Il me paraît important également d’éviter l’écueil de la facilité quant au choix de format : celui-ci peut être instrumentalisé en post-traitement pour compenser une composition faible, ce qui revêt souvent un caractère artificiel. Dans tous les cas, le choix du format doit faire l’objet d’un choix conscient destiné à servir un propos.
Le sens de lecture
On ne se pose pas la question du sens de lecture lorsqu’on lit un livre : on balaye les pages naturellement de gauche à droite. Notre cerveau est dès lors conditionné à voir de cette manière. Cela n’impose pas nécessairement un tel sens de lecture, mais celui-ci doit être intentionnel car il contribue pleinement à la lisibilité de l’image, mais également à son propos. Un personnage dirigeant le regard vers la gauche pourra évoquer un retour sur soi, comme s’il se tournait à rebours.
C’est le cas dans l’image ci-dessous : l’homme au bandage se tourne vers une direction opposée au sens naturel, souligné par le fléchage indiquant la direction des bureaux. On pourrait imaginer une inaptitude à travailler ce jour-là en lien avec sa blessure. Alors que l’homme a enfilé un bandage, la vieille dame qui semble le surveiller a quant à elle par contraste retiré ses gants de la même couleur.

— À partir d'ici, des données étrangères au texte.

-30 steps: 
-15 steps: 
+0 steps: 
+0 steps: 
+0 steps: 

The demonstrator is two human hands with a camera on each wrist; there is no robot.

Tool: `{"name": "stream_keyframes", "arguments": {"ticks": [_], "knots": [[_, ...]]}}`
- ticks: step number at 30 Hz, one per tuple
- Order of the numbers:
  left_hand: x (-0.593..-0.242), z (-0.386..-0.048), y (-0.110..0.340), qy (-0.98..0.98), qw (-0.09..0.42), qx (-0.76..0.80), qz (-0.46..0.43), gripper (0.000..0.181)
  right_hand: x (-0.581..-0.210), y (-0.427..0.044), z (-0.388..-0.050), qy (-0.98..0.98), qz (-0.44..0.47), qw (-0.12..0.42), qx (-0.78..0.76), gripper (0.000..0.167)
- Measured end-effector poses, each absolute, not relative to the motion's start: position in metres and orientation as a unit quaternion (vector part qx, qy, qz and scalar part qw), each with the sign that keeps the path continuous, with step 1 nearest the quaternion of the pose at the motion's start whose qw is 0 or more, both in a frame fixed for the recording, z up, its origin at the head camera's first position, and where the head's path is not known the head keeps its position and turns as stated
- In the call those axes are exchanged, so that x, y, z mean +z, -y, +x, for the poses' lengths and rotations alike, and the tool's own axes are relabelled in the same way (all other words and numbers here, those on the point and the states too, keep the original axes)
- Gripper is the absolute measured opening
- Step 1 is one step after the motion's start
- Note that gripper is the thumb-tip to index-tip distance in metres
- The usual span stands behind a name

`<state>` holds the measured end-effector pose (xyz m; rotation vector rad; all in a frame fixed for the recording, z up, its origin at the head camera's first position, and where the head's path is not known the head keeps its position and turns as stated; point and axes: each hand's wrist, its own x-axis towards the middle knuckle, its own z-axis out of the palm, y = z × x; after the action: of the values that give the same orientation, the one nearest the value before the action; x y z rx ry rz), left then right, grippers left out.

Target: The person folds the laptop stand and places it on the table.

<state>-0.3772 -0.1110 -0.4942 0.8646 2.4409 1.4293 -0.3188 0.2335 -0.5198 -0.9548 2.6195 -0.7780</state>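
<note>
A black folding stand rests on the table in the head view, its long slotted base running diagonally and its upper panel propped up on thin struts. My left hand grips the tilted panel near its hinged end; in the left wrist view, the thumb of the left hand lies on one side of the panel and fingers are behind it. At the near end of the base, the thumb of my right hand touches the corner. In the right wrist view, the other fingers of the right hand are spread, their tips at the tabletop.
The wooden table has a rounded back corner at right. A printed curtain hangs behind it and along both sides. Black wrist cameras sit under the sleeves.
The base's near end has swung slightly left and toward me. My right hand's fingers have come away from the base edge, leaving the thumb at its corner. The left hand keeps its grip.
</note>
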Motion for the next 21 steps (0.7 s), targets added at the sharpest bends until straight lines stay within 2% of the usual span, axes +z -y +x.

A l’inverse, une attitude dirigée à droite pourra suggérer une situation plus ouverte. Plus généralement, il est aussi question de l’ordre dans lequel on donne à voir chaque élément constituant l’image : on guide ainsi la façon de construire la représentation visuelle.
Il est possible de modifier ce sens de lecture en post-traitement en pratiquant une inversion horizontale. Personnellement, quand je traite une image, je me pose systématiquement la question de la pertinence d’un sens de lecture ou de l’autre.
L’orientation
Le format portrait ou vertical ne se nomme pas ainsi pour rien. Cette orientation est privilégiée quand on veut « resserrer » l’attention sur le sujet, ce qui se prête à la pratique du portrait classique où l’on cherche à éluder toute distraction visuelle. Inversement, le format paysage ou horizontal est propice à déplier des histoires. On dit souvent que le format portrait isole, et que le format paysage raconte.
Comme je l’évoquais plus tôt dans l’article, on lit spontanément une image de gauche à droite. Le chemin à parcourir au travers de l’image est dès lors plus court en format portrait, dans la mesure où le regard a une moindre tendance à circuler de haut en bas. Cela peut induire une forme de facilité à laquelle il faudra prendre garde, en évitant de chercher à choisir ce format pour compenser des compositions trop faibles, ou en sur jouant des espaces négatifs (nous y reviendrons dans cet article) artificiellement systématiques. Aujourd’hui, le format portrait est particulièrement populaire, popularisé par les plateformes sociales telles qu’Instagram ou Pinterest dont l’affichage sur smartphone optimise mécaniquement cette orientation.
La photographie ne doit pas dépendre de sa diffusion sur un support ou un autre, elle doit exister en soi. Je trouve le format paysage le plus exigeant : il se prête davantage au documentaire et à la narration en général, car il offre l’espace nécessaire pour la déplier. Cela n’empêche pas bien sûr la pertinence de certaines compositions verticales (dont raffolait un Saul Leiter) ; mais là encore, je vous engage à conscientiser le choix de l’orientation.
L’importance du point de vue
La position du photographe par rapport à la scène est décisive. Le point de vue en plongée permettra de jouer sur des effets de couches en tassant les plans ; il donne à un personnage une posture de repli, de vulnérabilité ou de soumission en proposant au spectateur un regard dominant. A l’inverse, un point de vue en contre-plongée donne au sujet un air d’importance, de grandeur ou de défi comme c’est le cas de l’image ci-dessous.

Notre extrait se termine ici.